In some aspects, the particulate matter can correspond to a mixture of particle types with a range of properties. For example, in addition to the oligomerized olefinic structures, a portion of the particles can correspond to pyrolytic coke. In some aspects, the particle of the pyrolytic coke can have a sufficiently different hardness from the oligomerized olefinic particles so that the oligomerized olefins can be selectively reduced in size. In such aspects, the amount of non-reactive particles having a particle size of 25 μm or less that are created during the particle size reduction can be reduced or minimized. This can reduce or minimize the need to perform further particle reduction on the resulting hydroprocessed effluent.


In this description, the particle size of particles in a hydrocarbon medium (e.g., a hydrocarbon liquid, such as a liquid fraction) can be characterized by laser diffraction. It is noted that particle size distributions can vary between types of equipment when performing laser diffraction for particle size characterization. In this discussion, particle size distributions were characterized using a Mastersizer from Malvern Instruments. If needed, the particle size distribution of a sample can be determined according to a suitable ASTM method, such as ASTM D4464.

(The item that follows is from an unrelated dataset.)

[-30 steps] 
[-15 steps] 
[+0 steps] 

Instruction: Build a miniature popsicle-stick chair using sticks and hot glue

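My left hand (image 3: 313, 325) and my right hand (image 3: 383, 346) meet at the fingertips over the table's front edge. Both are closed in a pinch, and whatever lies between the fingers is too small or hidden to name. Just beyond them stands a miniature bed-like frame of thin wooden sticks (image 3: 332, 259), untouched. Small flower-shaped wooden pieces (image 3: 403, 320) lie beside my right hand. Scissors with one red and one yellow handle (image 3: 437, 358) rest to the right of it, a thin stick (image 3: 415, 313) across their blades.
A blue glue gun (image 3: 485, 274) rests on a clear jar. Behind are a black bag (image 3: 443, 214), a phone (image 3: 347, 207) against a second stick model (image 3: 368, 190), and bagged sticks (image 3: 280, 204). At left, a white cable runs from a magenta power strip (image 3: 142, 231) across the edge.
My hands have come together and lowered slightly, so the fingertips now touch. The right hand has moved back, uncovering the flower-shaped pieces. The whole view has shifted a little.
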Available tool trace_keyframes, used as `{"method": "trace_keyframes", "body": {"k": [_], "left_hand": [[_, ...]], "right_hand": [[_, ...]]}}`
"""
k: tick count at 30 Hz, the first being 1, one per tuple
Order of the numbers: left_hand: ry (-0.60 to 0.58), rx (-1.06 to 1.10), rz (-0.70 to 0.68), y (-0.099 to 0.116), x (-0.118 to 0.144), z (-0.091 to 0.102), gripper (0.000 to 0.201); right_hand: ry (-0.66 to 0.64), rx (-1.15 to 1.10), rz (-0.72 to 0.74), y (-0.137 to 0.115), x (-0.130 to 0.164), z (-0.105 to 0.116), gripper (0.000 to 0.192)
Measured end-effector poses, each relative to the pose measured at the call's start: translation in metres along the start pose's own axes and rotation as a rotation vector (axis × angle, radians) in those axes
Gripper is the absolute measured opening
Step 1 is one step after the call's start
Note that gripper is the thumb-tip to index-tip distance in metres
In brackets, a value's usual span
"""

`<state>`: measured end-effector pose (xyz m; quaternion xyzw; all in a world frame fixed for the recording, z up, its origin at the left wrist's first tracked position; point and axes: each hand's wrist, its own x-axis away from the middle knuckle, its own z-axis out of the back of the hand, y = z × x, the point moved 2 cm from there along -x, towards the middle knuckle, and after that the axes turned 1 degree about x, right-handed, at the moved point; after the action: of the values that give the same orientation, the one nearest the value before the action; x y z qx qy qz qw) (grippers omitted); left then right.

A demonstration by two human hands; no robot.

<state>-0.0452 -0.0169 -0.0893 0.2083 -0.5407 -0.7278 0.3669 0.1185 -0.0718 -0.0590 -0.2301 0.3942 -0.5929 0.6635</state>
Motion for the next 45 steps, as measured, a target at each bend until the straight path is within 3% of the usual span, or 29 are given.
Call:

The term “asphaltene” is well-known in the art and generally refers to the material obtainable from crude oil and having an initial boiling point above 1200° F. (i.e., 1200° F.+ or ˜650° C.+ material) and which is substantially insoluble in straight chain alkanes such as hexane and heptanes, i.e., paraffinic solvents. Asphaltenes are high molecular weight, complex aromatic ring structures and may exist as colloidal dispersions. They are substantially soluble in aromatic solvents like xylene and toluene. Asphaltene content can be measured by various techniques known to those of skill in the art, e.g., ASTM D3279. In various aspects, SCT can have an n-heptane insoluble asphaltene content of at least about 5 wt. %, or at least about 10 wt. %, or at least about 15 wt. %, such as up to about 40 wt. %.


A method of characterizing the solubility properties of a substantially liquid hydrocarbon can correspond to the toluene equivalence (TE) of a fraction, based on the toluene equivalence test as described for example in U.S. Pat. No. 5,871,634, which is incorporated herein by reference with regard to the definition for toluene equivalence, solubility number (SBN), and insolubility number (IN).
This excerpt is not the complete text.